▶ [TASK TO COMPLETE]: Among the lines below, tally those holding the string "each" and give the total only.

---- DATA SEGMENT

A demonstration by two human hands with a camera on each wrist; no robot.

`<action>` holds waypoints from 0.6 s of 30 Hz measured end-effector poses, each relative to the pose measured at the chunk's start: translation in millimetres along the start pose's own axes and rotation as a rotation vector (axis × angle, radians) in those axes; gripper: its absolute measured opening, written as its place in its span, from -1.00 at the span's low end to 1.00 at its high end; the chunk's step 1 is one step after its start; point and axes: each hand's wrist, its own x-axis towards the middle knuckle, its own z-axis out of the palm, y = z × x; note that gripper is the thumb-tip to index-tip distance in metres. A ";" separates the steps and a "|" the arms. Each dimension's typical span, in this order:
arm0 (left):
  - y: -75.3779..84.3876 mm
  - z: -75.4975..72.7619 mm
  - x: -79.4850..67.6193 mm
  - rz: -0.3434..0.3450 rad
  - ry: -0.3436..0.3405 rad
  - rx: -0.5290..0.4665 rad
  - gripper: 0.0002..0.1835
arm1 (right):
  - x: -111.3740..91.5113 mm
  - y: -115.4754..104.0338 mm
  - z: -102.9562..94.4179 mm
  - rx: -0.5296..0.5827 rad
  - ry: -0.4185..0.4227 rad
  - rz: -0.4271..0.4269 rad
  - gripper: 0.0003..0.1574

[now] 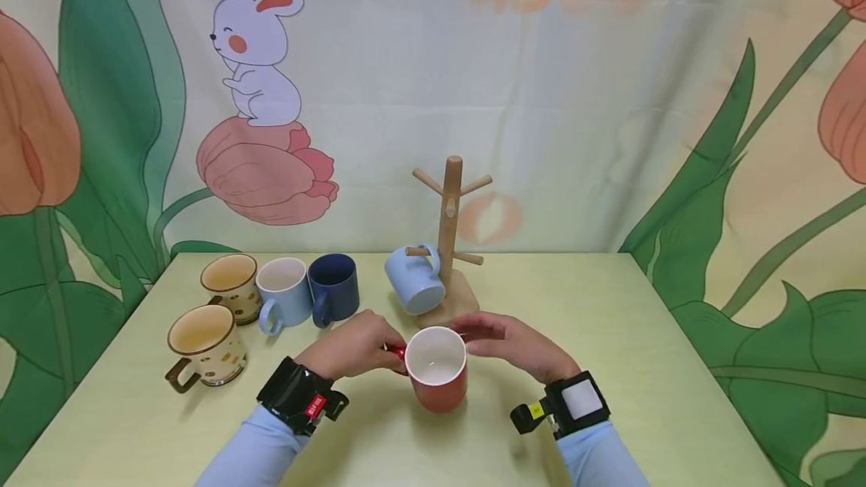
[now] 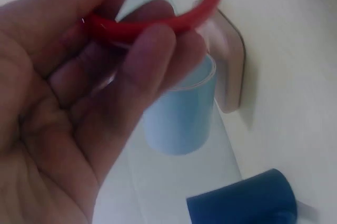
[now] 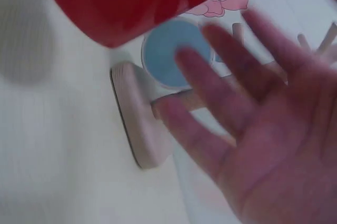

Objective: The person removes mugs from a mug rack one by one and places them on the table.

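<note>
My left hand (image 1: 353,346) pinches the handle (image 2: 202,16) of a red mug (image 1: 441,394) with a white inside. The mug is upright, its mouth facing up, in front of a wooden mug rack (image 1: 449,228). On the mug's other side is my right hand (image 1: 516,341), fingers spread; the right wrist view shows a gap between its palm and the red mug (image 3: 126,2). A light blue mug (image 1: 414,282) hangs tilted by its handle from a low left peg of the rack.
At the left of the table stand a navy mug (image 1: 341,288), another light blue mug (image 1: 289,295) and two cream patterned mugs with brown handles, one behind (image 1: 237,295) and one nearer (image 1: 215,355). A printed curtain (image 1: 568,134) hangs behind the table (image 1: 575,284).
</note>
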 end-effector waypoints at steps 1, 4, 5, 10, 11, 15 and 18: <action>-0.4 0.6 -2.4 -0.034 0.013 0.004 -0.96 | 0.7 0.0 0.2 -0.051 0.074 0.028 -0.40; -0.5 2.4 -9.1 -0.128 0.073 0.013 -0.96 | 1.9 -0.7 2.4 -0.256 0.288 0.138 -0.37; -0.7 2.8 -11.4 -0.150 0.101 0.024 -0.95 | 1.4 -1.8 3.1 -0.355 0.340 0.171 -0.36; -0.4 4.5 -24.0 -0.298 0.240 0.043 -0.90 | -2.7 -7.2 8.4 -0.831 0.460 0.291 -0.22; -0.1 4.9 -26.8 -0.334 0.264 0.044 -0.89 | -3.6 -7.7 9.3 -0.883 0.465 0.310 -0.21; 1.6 5.3 -38.2 -0.503 0.339 0.020 -0.85 | -5.1 -9.1 11.3 -0.961 0.459 0.353 -0.17; 2.0 4.2 -47.1 -0.596 0.386 0.009 -0.80 | -5.8 -9.7 11.1 -0.950 0.457 0.359 -0.17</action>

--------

▶ [SOLUTION TO THIS PROBLEM]: 2